WHAT IS REQUIRED
Please restate the lines shown below exactly, every one of them.

DATA SEGMENT
========
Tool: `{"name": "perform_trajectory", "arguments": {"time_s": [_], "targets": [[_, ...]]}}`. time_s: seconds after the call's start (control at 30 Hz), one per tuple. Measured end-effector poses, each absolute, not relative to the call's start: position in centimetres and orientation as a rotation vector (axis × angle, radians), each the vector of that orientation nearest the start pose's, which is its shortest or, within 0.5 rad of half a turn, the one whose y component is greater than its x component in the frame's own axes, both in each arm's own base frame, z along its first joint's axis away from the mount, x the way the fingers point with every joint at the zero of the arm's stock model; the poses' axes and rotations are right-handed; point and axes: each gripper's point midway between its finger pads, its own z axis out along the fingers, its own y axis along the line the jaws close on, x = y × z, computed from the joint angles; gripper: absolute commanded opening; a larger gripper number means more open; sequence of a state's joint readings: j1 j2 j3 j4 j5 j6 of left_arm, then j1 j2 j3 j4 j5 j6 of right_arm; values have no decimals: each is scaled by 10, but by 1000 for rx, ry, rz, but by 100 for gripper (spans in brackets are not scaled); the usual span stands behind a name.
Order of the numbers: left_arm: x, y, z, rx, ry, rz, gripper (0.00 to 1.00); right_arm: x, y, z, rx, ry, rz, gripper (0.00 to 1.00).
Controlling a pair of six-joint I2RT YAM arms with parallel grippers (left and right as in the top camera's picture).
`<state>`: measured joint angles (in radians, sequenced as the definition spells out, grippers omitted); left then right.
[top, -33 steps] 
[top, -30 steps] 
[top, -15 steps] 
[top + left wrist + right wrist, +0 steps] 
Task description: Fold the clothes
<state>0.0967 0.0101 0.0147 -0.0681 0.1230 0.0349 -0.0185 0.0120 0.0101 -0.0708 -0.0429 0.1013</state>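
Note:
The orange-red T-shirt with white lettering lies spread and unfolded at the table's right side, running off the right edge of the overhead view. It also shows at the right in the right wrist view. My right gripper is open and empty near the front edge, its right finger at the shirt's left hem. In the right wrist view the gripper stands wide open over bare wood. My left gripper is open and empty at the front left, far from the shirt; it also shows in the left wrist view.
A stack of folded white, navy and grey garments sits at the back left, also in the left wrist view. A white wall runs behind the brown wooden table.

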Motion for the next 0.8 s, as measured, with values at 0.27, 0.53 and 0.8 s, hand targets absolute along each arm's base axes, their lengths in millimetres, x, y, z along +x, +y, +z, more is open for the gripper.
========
COMPLETED EXERCISE
Tool: `{"name": "perform_trajectory", "arguments": {"time_s": [_], "targets": [[_, ...]]}}`. time_s: seconds after the call's start (control at 30 Hz), one per tuple. Measured end-effector poses, each absolute, not relative to the call's start: position in centimetres and orientation as a rotation vector (axis × angle, radians), each the vector of that orientation nearest the start pose's, which is its shortest or, within 0.5 rad of half a turn, the one whose y component is greater than its x component in the frame's own axes, both in each arm's own base frame, z along its first joint's axis away from the mount, x the way the fingers point with every joint at the zero of the arm's stock model; the poses' axes and rotations are right-handed; point and axes: each gripper's point midway between its finger pads, its own z axis out along the fingers, its own y axis along the line the jaws close on, x = y × z, computed from the joint angles; gripper: absolute commanded opening; a larger gripper number means more open; sequence of a state's joint readings: j1 j2 j3 j4 j5 j6 of left_arm, then j1 j2 j3 j4 j5 j6 of right_arm; values have no decimals: each is scaled by 10, but by 1000 for rx, ry, rz, but by 100 for gripper (spans in brackets are not scaled); the usual span stands behind a name.
Order of the numbers: left_arm: x, y, z, rx, ry, rz, gripper (0.00 to 1.00); right_arm: x, y, z, rx, ry, rz, gripper (0.00 to 1.00).
Controlling a pair of six-joint I2RT YAM arms with parallel grippers (left and right as in the top camera's picture).
`<state>`: measured joint angles (in radians, sequenced as the definition spells out, grippers omitted); left then right.
[top, -33 steps] 
[top, -30 steps] 
[top, -15 steps] 
[top + left wrist + right wrist, +0 steps] 
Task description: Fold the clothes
<state>0.0967 0.0101 0.0147 -0.0681 0.1230 0.0349 -0.0185 0.0120 0.0101 -0.0708 -0.0429 0.1013</state>
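Note:
The orange-red T-shirt with white lettering lies spread and unfolded at the table's right side, running off the right edge of the overhead view. It also shows at the right in the right wrist view. My right gripper is open and empty near the front edge, its right finger at the shirt's left hem. In the right wrist view the gripper stands wide open over bare wood. My left gripper is open and empty at the front left, far from the shirt; it also shows in the left wrist view.
A stack of folded white, navy and grey garments sits at the back left, also in the left wrist view. A white wall runs behind the brown wooden table.
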
Motion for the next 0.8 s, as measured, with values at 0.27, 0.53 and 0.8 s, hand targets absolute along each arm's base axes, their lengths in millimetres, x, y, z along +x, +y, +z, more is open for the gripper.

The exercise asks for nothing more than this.